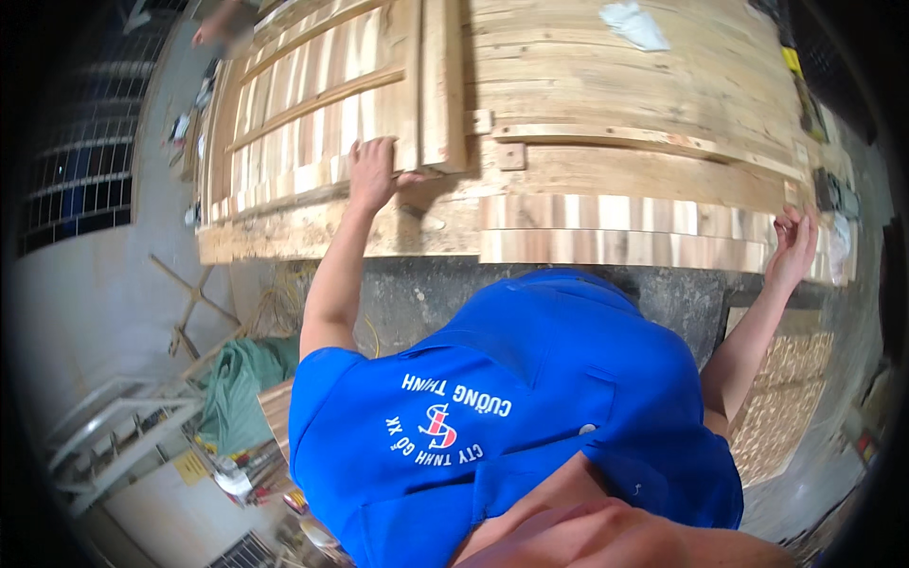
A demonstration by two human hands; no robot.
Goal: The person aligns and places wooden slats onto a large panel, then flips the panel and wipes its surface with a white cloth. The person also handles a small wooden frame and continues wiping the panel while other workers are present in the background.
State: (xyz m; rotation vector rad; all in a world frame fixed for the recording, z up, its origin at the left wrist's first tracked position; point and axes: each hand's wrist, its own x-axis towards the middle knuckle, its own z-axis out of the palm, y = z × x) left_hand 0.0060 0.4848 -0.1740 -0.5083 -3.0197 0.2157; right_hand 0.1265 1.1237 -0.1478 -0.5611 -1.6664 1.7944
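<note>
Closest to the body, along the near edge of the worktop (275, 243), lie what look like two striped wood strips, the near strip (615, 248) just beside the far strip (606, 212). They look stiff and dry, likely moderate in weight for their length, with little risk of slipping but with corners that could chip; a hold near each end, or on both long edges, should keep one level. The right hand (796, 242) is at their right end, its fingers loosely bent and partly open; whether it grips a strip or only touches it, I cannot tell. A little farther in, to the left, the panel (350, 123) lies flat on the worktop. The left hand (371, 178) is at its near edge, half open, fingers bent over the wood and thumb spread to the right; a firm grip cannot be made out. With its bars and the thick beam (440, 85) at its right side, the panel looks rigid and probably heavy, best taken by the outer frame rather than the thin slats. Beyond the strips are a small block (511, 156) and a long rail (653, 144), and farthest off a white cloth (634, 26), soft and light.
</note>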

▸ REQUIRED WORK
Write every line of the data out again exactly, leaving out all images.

▸ SOLUTION BELOW
A demonstration by two human hands; no robot.
Goal: The person aligns and places wooden slats onto a large panel, then flips the panel and wipes its surface with a white cloth. The person also handles a small wooden frame and continues wiping the panel while other workers are present in the background.
State: (xyz m; rotation vector rad; all in a world frame fixed for the recording, z up, its origin at the left wrist's first tracked position; point and axes: each hand's wrist, its own x-axis towards the middle knuckle, its own z-axis out of the palm, y = z × x) left_hand 0.0060 0.4848 -0.1740 -0.5083 -3.0197 0.2157; right_hand 0.1265 1.1237 -0.1478 -0.5611 -1.6664 1.7944
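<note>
Closest to the body, along the near edge of the worktop (275, 243), lie what look like two striped wood strips, the near strip (615, 248) just beside the far strip (606, 212). They look stiff and dry, likely moderate in weight for their length, with little risk of slipping but with corners that could chip; a hold near each end, or on both long edges, should keep one level. The right hand (796, 242) is at their right end, its fingers loosely bent and partly open; whether it grips a strip or only touches it, I cannot tell. A little farther in, to the left, the panel (350, 123) lies flat on the worktop. The left hand (371, 178) is at its near edge, half open, fingers bent over the wood and thumb spread to the right; a firm grip cannot be made out. With its bars and the thick beam (440, 85) at its right side, the panel looks rigid and probably heavy, best taken by the outer frame rather than the thin slats. Beyond the strips are a small block (511, 156) and a long rail (653, 144), and farthest off a white cloth (634, 26), soft and light.
</note>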

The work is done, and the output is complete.